Néanmoins, certains enquêtés quoique pensant le déclin de ce concept en réhabilitent sa portée et son intérêt pour analyser la société actuelle :

« Classes sociales : c’est les années 60. Il faudrait que je vous trouve une phrase qui synthétise. C’est une notion qui n’a pas perdu toute sa pertinence pour comprendre les choses même si elle est peu utilisée aujourd’hui. Ca permet de comprendre les choses mais les problèmes ne sont pas pensés en ces termes-là aujourd’hui ». (Homme, 49ans, ETU)

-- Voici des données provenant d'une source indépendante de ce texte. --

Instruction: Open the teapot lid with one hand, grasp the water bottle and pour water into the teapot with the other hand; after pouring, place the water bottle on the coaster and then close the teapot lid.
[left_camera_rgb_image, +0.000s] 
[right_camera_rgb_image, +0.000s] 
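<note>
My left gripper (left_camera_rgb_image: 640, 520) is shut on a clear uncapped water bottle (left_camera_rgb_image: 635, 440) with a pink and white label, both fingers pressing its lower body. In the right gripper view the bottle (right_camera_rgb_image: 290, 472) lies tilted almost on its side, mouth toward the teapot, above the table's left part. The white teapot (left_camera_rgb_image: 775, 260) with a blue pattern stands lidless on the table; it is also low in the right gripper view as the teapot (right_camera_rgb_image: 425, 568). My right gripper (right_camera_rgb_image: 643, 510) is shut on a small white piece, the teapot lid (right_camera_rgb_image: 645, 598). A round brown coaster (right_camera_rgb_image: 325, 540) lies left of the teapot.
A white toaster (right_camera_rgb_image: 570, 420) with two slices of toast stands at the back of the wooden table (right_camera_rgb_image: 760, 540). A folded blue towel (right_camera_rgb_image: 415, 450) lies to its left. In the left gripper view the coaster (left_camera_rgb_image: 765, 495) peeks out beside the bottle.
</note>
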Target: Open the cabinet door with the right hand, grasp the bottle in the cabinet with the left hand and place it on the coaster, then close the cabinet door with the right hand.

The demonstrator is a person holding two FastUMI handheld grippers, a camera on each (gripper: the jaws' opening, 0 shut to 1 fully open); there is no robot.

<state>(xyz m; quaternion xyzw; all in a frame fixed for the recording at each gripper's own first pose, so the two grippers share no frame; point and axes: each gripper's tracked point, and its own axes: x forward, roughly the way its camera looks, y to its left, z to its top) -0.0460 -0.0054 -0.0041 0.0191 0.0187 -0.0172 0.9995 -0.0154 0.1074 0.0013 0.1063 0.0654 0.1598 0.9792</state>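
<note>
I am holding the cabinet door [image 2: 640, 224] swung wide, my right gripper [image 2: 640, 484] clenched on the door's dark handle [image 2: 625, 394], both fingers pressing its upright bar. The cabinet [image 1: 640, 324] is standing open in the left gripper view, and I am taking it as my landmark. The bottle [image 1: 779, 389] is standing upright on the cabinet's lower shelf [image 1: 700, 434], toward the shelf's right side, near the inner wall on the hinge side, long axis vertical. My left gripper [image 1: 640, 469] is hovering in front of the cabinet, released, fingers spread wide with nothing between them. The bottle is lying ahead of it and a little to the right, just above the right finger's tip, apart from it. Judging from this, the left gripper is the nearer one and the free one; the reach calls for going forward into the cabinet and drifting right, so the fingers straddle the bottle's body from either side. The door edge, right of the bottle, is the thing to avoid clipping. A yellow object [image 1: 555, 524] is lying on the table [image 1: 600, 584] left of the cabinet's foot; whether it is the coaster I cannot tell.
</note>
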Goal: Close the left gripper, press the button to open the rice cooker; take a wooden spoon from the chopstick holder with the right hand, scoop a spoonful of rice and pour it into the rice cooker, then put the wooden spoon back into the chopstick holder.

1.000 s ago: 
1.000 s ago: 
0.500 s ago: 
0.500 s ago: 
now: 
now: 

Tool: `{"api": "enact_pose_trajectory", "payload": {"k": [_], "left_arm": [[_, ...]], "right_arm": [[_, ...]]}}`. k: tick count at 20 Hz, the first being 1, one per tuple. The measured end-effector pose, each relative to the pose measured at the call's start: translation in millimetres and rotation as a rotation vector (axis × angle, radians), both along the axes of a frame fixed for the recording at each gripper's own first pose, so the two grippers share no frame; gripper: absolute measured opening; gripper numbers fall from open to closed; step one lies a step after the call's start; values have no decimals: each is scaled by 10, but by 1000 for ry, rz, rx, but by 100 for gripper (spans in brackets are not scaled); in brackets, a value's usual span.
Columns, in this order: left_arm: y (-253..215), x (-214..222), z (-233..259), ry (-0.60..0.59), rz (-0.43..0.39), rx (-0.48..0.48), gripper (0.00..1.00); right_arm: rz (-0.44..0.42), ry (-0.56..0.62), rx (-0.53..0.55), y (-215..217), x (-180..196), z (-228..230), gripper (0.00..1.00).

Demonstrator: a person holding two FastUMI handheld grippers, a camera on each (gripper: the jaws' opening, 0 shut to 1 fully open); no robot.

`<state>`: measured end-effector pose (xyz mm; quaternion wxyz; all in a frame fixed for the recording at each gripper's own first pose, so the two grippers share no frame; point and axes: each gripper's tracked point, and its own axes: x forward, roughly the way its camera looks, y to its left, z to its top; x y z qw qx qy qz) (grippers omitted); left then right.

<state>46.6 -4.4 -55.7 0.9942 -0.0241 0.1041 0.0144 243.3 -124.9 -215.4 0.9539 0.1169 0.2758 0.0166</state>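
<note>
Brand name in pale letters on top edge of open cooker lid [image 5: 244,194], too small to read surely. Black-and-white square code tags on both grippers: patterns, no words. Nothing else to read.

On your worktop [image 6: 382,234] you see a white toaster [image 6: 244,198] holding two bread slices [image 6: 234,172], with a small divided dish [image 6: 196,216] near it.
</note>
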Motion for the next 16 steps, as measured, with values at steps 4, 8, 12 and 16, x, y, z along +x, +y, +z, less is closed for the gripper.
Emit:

« Il y a tous les discours sur la disparition des classes…La notion de classe sociale c’est ce qui a structuré la sociologie et qui est complètement évacuée du discours savant aujourd’hui. C’est très grave de rejeter ça, par exemple dans les études ethniques sur la question de l’identité, la réflexion en terme de classes sociales a disparu, on ne sait plus ce que font les gens…leur travail. Ça a structuré la sociologie et en même temps, ça a dans une certaine mesure empêcher de penser la question des

relations interethnique puisque tout était subsumer dans cette notion de classes. Tout ça fait que parfois l’articulation entre appartenance ethnique et classes sociales n’est pas toujours analysée ou alors souvent mal comprise. C’est l’exemple des grèves ouvrières par des ouvriers immigrés, où on analyse la grève comme une grève d’immigrés alors qu’il s’agit d’une grève de travailleurs qui revendiquent un autre statut professionnel. Tout dépend en fait de la définition, Je ne sais pas s’il y a réellement disparition des classes sociales. On observe la disparition du relais politique et savant des classes mais dans la réalité concrète, il faut essayer de voir ce qui se passe vraiment. ( EMGU,2,OPUR)

A l’instar de ce qu’on peut découvrir dans ces deux extraits, des intellectuels et en particulier des sociologues tentent avec plus ou moins de succès de remettre au goût la question des classes sociales dans une société où la conscience de classe s’est fortement désagrégée, et en particulier dans le discours politique. Cet intérêt renaissant est à mettre en relation avec deux tendances. En effet, le début des années quatre vingt dix marque la montée de l’exclusion et de la précarité que des mesures comme le RMI sont censées réguler.

Simultanément, les grandes grèves de 1995 vont marquer le ras le bol de certaines franges de la société face à cette montée de l’exclusion ainsi que le réveil de la pensée critique sociale.

Ce dernier se traduit concrètement par le retour d’une sociologie engagée dans l’action politique et la naissance des mouvements anti-mondialisation.